Work instruction: Each line of the data below must be given again exactly as written.

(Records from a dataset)
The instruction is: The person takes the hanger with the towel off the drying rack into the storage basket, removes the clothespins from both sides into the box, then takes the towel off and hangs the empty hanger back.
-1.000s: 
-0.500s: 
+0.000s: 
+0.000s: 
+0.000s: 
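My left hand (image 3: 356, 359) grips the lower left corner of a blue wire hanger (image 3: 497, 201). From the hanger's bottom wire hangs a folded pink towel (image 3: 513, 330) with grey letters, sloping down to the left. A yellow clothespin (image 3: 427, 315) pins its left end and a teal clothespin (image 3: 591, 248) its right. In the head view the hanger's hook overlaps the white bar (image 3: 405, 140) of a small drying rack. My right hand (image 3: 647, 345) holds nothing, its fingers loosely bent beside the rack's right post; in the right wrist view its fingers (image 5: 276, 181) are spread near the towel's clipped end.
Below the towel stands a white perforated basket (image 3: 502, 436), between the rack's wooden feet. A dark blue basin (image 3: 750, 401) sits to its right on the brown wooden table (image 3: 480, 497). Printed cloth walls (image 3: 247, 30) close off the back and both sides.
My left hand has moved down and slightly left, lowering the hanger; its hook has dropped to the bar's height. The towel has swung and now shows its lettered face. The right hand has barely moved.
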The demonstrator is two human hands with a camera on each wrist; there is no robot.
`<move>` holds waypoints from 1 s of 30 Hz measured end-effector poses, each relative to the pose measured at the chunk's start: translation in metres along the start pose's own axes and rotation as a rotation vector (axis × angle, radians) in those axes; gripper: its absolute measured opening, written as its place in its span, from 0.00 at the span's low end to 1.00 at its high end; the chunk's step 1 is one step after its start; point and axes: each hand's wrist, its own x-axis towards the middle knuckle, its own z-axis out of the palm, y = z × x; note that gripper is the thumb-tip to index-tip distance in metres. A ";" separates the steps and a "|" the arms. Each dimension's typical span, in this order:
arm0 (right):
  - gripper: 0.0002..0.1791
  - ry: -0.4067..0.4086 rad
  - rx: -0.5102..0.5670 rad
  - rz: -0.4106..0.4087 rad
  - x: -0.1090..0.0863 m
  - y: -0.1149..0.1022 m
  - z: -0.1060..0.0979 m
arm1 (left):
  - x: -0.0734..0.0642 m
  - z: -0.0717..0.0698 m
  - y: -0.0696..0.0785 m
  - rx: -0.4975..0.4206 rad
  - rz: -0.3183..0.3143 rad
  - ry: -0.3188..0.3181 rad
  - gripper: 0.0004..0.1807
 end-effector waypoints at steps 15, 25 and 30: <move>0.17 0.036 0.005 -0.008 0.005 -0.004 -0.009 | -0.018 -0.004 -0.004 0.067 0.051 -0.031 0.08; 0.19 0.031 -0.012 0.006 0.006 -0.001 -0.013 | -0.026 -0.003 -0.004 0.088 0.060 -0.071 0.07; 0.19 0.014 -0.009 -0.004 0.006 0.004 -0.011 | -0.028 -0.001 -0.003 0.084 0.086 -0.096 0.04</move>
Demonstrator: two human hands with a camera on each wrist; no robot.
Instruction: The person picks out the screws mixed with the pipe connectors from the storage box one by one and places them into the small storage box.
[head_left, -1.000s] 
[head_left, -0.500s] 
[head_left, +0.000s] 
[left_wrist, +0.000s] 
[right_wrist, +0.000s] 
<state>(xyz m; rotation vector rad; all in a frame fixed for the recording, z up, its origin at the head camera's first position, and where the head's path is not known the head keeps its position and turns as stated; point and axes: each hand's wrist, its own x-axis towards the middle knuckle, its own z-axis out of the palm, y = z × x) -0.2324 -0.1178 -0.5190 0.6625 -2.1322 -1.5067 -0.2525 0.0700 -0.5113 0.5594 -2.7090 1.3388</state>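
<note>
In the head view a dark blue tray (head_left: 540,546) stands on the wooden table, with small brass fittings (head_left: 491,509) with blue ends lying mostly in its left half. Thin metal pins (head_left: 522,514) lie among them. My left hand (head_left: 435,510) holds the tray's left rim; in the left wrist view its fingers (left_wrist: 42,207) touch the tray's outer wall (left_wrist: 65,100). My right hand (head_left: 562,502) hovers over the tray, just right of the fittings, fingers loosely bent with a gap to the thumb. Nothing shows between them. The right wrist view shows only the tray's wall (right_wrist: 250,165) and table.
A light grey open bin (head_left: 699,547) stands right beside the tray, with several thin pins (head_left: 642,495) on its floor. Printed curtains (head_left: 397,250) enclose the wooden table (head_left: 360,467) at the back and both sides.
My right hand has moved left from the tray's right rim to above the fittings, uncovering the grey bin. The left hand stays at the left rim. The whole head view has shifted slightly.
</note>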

Your response:
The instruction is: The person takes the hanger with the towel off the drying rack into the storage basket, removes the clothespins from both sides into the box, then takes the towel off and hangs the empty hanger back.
-1.000s: 
-0.500s: 
+0.000s: 
+0.000s: 
+0.000s: 
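My left hand (image 3: 356, 359) grips the lower left corner of a blue wire hanger (image 3: 497, 201). From the hanger's bottom wire hangs a folded pink towel (image 3: 513, 330) with grey letters, sloping down to the left. A yellow clothespin (image 3: 427, 315) pins its left end and a teal clothespin (image 3: 591, 248) its right. In the head view the hanger's hook overlaps the white bar (image 3: 405, 140) of a small drying rack. My right hand (image 3: 647, 345) holds nothing, its fingers loosely bent beside the rack's right post; in the right wrist view its fingers (image 5: 276, 181) are spread near the towel's clipped end.
Below the towel stands a white perforated basket (image 3: 502, 436), between the rack's wooden feet. A dark blue basin (image 3: 750, 401) sits to its right on the brown wooden table (image 3: 480, 497). Printed cloth walls (image 3: 247, 30) close off the back and both sides.
My left hand has moved down and slightly left, lowering the hanger; its hook has dropped to the bar's height. The towel has swung and now shows its lettered face. The right hand has barely moved.
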The demonstrator is two human hands with a camera on each wrist; there is no robot.
`<move>` holds waypoints from 1 s of 30 Hz measured end-effector poses, each relative to the pose measured at the chunk's start: translation in metres along the start pose's own axes and rotation as a rotation vector (axis × angle, radians) in those axes; gripper: its absolute measured opening, written as its place in its span, from 0.00 at the span's low end to 1.00 at its high end; the chunk's step 1 is one step after its start; point and axes: each hand's wrist, its own x-axis towards the middle knuckle, its own z-axis out of the palm, y = z × x; note that gripper is the thumb-tip to index-tip distance in metres. A ";" separates the steps and a "|" the arms. Each dimension's typical span, in this order:
arm0 (right):
  - gripper: 0.0002..0.1791
  - ry: -0.4067..0.4086 rad
  - rx: -0.5102..0.5670 rad
  - rz: -0.4106..0.4087 rad
  - x: -0.1090..0.0863 m
  - y: -0.1149..0.1022 m
  - z: -0.1060..0.0979 m
arm1 (left):
  - x: -0.0734..0.0642 m
  - z: -0.0717..0.0698 m
  - y: -0.0696..0.0785 m
  - rx: -0.4975..0.4206 rad
  - rz: -0.3183..0.3143 rad
  - ry: -0.3188..0.3181 rad
  - gripper: 0.0004..0.1807
 end-effector waypoints at steps 15, 25 and 30: <move>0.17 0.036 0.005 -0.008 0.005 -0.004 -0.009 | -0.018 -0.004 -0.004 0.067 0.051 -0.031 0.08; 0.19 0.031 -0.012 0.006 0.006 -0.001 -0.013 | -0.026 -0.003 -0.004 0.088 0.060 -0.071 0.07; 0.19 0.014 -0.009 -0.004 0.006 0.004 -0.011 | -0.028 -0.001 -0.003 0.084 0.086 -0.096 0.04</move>
Demonstrator: two human hands with a camera on each wrist; no robot.
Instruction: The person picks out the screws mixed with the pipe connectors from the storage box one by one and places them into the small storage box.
[head_left, -1.000s] 
[head_left, -0.500s] 
[head_left, +0.000s] 
[left_wrist, +0.000s] 
[right_wrist, +0.000s] 
<state>(xyz m; rotation vector rad; all in a frame fixed for the recording, z up, its origin at the head camera's first position, and where the head's path is not known the head keeps its position and turns as stated; point and axes: each hand's wrist, its own x-axis towards the middle knuckle, its own z-axis out of the palm, y = z × x) -0.2324 -0.1178 -0.5190 0.6625 -2.1322 -1.5067 -0.2525 0.0700 -0.5113 0.5594 -2.7090 1.3388</state>
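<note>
In the head view a dark blue tray (head_left: 540,546) stands on the wooden table, with small brass fittings (head_left: 491,509) with blue ends lying mostly in its left half. Thin metal pins (head_left: 522,514) lie among them. My left hand (head_left: 435,510) holds the tray's left rim; in the left wrist view its fingers (left_wrist: 42,207) touch the tray's outer wall (left_wrist: 65,100). My right hand (head_left: 562,502) hovers over the tray, just right of the fittings, fingers loosely bent with a gap to the thumb. Nothing shows between them. The right wrist view shows only the tray's wall (right_wrist: 250,165) and table.
A light grey open bin (head_left: 699,547) stands right beside the tray, with several thin pins (head_left: 642,495) on its floor. Printed curtains (head_left: 397,250) enclose the wooden table (head_left: 360,467) at the back and both sides.
My right hand has moved left from the tray's right rim to above the fittings, uncovering the grey bin. The left hand stays at the left rim. The whole head view has shifted slightly.
</note>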

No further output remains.